If your logic doesn't work forwards... you're a sexist idiot and you also eat poop. I know that might sound harsh, but it's not me saying that, it's SCIENCE.*

*Pervocracy, H. (2010). Coprophagy, verbal reasoning, and appreciation of Gloria Steinem in the domestic guinea pig. The Massachusetts National American Northeast International Journal of Science, 531-8008.


  1. If your logic doesn't work forwards... you're a sexist idiot and you also eat poop.

    Yep. This is exactly why "evolutionary psychology" as currently practiced is a complete load of total horseshit. (BTW, found your blog via belledame of Fetch Me My Axe.)

  2. Ev Psych Bingo

    "Women like pink things, possibly because of berries in a forest."

  3. A big part of science misapplication may simply be that so many people underappreciate the amount of time it takes for the really solid conclusions to shake out from all the chaff. The scientific method is the best tool we have for investigating the world, but it can take a generation or more to get a really confident understanding of the core principles of a contentious field of research. But many people want to start drawing conclusions (or worse, setting legal policies) "based on the science" while the debate's still in relative infancy.

    Drawing broad conclusions from individual studies may just be an extreme form of the same principle.

  4. Every time I read something like "science says," I can't help but hear it in the voice of Magnus Pyke from that Thomas Dolby video.


  5. Thank you! I had a pretty similar reaction. Also, regarding female drivers - a lot of companies give women a small car insurance discount because they statistically get in fewer accidents than men. Sooo... Cracked is wrong or insurance companies are and I'm willing to bet insurance companies do more research considering their profits are on the line.

  6. artsynomad--

    Well, yeah, but that's just because women are more cautious drivers, not because we're better ones. It's 'cause we're to cowardly to drag race down busy streets at 80 mph.

    ...or, you know, too smart.

    Evolutionary psychology as practiced by amateur scientists makes me want to beat my head against a wall.

  7. It's not limited to gender studies, alas.

    I worked in a lab trying to understand the genetics of insulin-dependent diabetes. (The one that can't be considered a "lifestyle disease," so it's pretty apolitical as medical topics go.)

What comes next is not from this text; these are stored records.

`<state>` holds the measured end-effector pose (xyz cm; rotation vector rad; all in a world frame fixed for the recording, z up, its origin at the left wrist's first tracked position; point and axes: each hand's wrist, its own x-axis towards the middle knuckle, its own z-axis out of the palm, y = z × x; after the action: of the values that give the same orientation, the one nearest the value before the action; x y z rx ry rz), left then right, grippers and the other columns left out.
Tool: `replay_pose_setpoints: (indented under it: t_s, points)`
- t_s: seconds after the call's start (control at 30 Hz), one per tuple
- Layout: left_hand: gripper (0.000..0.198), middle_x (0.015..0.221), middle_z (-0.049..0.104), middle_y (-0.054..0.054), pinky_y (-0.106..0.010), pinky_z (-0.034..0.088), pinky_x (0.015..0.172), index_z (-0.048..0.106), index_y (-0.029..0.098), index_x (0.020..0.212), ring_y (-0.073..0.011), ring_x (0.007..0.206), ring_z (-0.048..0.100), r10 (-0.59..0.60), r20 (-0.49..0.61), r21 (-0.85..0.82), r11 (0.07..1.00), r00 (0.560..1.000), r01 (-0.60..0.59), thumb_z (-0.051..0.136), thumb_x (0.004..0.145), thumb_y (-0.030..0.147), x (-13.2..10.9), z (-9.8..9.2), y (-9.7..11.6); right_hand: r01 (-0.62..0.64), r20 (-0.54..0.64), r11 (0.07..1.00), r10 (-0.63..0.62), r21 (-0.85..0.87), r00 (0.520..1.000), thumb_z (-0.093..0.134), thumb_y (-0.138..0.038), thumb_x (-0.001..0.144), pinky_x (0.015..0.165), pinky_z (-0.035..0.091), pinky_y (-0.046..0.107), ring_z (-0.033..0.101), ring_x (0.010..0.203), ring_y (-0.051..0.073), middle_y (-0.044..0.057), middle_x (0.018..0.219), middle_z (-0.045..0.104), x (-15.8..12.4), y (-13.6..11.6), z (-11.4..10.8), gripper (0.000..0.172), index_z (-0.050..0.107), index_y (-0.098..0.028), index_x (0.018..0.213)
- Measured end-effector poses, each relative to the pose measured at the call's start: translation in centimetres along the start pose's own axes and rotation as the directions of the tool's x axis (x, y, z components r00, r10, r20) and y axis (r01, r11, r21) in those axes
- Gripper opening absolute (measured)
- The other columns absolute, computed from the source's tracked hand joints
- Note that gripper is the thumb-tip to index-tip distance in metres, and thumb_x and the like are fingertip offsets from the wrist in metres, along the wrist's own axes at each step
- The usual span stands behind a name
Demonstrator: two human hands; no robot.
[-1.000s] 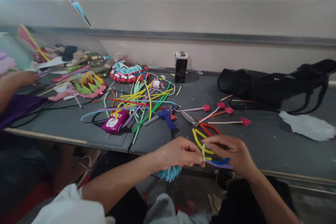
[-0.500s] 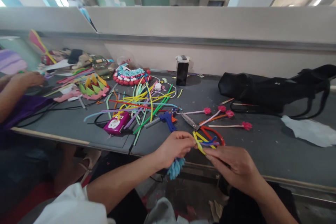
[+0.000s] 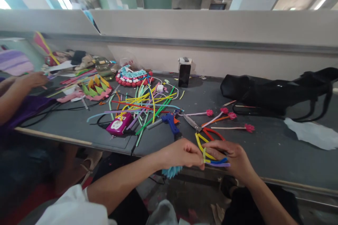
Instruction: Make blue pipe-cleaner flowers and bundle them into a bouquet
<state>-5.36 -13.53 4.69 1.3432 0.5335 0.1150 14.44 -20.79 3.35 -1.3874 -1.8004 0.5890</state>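
My left hand (image 3: 185, 154) is closed in a pinch around a bundle of blue, purple and yellow pipe-cleaner stems (image 3: 219, 161), whose ends stick out to the right. Below that hand hangs a blue fluffy flower (image 3: 172, 172), partly covered by the wrist. My right hand (image 3: 233, 156) has its thumb and fingertips closed at a thin yellow-green strip (image 3: 204, 153) that crosses the stems; its exact grip is partly hidden. Just beyond the hands lie pliers (image 3: 192, 123) with red and yellow handles and a blue glue gun (image 3: 171, 122).
Loose pipe cleaners (image 3: 148, 103) and a purple box (image 3: 119, 124) lie left of the glue gun. Pink-tipped stems (image 3: 228, 128) are on the right, before a black bag (image 3: 253, 93). A phone (image 3: 184, 75) stands at the back. Another person's hand (image 3: 34, 79) works far left.
My right hand has turned and moved in closer to my left hand, bringing the yellow strip round the stems. Both hands sit slightly lower, and the blue flower has shifted down-left.
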Motion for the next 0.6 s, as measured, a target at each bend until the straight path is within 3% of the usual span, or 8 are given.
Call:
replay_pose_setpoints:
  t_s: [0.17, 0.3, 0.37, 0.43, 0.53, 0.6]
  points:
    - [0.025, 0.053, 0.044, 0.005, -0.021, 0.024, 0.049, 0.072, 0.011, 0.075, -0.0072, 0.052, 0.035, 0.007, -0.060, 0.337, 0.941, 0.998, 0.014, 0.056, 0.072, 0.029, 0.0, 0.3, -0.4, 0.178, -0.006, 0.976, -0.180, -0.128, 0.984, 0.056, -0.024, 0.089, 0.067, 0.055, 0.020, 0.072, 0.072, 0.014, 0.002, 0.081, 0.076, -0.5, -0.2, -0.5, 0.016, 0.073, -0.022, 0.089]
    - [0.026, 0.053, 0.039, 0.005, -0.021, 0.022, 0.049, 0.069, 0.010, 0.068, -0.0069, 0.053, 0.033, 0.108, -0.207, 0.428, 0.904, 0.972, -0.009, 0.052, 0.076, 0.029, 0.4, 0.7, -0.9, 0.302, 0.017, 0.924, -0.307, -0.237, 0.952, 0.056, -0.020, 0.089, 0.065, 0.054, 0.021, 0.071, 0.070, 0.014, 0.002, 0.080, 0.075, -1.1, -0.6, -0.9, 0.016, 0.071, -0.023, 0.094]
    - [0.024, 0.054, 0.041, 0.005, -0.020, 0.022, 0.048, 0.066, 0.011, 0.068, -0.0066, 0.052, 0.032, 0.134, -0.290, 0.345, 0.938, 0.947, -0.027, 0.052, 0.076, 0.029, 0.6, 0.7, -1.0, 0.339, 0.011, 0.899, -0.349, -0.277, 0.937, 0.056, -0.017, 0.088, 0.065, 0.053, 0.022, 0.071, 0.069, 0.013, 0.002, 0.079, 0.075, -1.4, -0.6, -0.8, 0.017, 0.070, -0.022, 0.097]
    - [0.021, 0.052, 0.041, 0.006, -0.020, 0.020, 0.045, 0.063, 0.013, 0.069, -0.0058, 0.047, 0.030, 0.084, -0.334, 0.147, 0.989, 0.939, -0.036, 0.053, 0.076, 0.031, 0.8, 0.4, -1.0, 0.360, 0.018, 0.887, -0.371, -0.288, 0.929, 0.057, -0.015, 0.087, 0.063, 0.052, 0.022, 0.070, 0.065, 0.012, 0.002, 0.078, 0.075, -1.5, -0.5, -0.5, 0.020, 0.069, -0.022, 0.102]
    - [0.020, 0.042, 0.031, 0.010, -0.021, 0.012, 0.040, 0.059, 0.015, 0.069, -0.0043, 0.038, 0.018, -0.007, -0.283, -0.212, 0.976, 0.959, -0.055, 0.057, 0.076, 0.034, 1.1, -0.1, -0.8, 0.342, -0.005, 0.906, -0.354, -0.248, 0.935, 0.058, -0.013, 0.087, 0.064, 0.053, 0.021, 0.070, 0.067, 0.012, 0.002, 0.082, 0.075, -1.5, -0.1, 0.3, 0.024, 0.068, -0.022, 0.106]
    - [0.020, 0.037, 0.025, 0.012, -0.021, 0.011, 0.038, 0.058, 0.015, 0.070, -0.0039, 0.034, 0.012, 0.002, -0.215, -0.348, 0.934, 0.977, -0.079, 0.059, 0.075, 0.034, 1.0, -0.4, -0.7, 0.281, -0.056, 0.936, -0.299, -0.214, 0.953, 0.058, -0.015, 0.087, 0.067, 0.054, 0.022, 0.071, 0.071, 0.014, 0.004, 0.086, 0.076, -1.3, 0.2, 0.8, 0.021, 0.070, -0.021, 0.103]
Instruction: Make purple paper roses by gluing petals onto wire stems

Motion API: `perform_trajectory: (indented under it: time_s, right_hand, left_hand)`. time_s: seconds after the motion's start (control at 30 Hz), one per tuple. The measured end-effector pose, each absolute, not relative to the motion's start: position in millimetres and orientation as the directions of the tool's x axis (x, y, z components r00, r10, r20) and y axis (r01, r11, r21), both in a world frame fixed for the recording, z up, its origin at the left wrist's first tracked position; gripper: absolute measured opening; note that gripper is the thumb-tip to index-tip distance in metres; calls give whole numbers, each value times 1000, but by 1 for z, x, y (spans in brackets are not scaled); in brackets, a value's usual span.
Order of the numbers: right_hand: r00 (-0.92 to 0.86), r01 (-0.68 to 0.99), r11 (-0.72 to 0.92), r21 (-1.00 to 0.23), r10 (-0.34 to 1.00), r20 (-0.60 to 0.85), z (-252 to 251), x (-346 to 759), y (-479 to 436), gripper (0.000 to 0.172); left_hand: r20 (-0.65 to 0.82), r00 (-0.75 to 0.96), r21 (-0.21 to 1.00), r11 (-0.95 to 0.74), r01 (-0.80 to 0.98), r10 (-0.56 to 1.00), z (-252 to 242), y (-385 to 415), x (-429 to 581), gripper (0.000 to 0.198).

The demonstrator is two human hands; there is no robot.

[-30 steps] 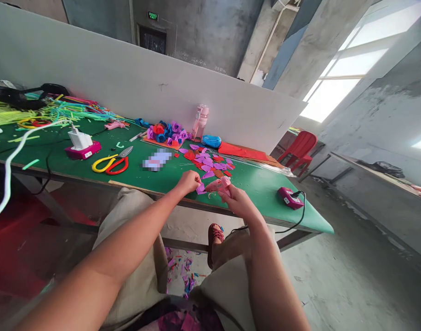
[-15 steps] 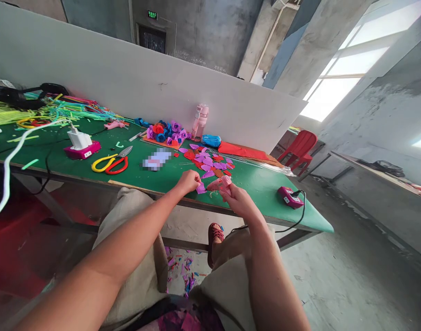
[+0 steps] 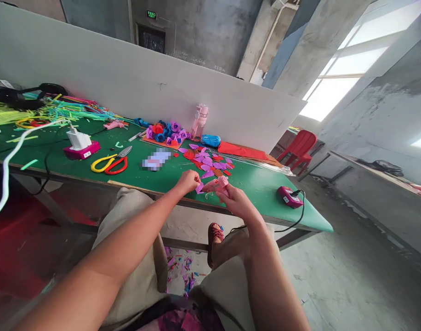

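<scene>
My left hand (image 3: 189, 181) pinches a small purple paper petal (image 3: 199, 187) over the front edge of the green table (image 3: 155, 186). My right hand (image 3: 235, 198) is wrapped round a pink hot glue gun (image 3: 221, 183), its nozzle pointing left and close against the petal. Whether the nozzle touches the paper I cannot tell. Just beyond both hands lie loose purple and red paper petals (image 3: 206, 161). Thin pale strands (image 3: 209, 196) show under the glue gun. Further back is a pile of purple, blue and red paper flowers (image 3: 167, 132).
Yellow-and-red-handled scissors (image 3: 110, 163) and a white plug in a magenta power socket (image 3: 81, 149) are on the left. A pink bottle (image 3: 200, 122) stands by the grey partition (image 3: 128, 87). Another magenta socket (image 3: 289, 196) with a black cable sits at the right edge.
The glue gun has shifted slightly left, its nozzle now nearer the purple petal. The petal has tilted a little in my left hand, which otherwise stays in place.
</scene>
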State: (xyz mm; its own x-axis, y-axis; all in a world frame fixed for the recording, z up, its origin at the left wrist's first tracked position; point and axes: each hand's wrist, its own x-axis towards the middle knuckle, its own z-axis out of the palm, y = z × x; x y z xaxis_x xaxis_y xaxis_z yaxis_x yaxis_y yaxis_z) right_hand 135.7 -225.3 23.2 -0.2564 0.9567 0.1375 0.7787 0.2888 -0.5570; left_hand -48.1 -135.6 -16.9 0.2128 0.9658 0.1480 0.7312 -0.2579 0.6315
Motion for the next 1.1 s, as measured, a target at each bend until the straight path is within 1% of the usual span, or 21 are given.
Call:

    One day we heard on the radio that insulin-dependent diabetes had been solved by a group at Stanford. We were, to put it mildly, surprised. Why hadn't we heard?

    Then we saw the paper. It didn't solve IDDM. It hardly even scratched the surface. But oh boy, it was linked to a *patent application*, so sexy! And you could squint at it and say, maybe this is going to be the solution. (Though as it turns out, it wasn't.)

    Science reporting occasionally rises to competence but most of it is frightfully bad. I can't read _Psychology Today_, I just want to throw things. Hard pointy things. At the authors and editors.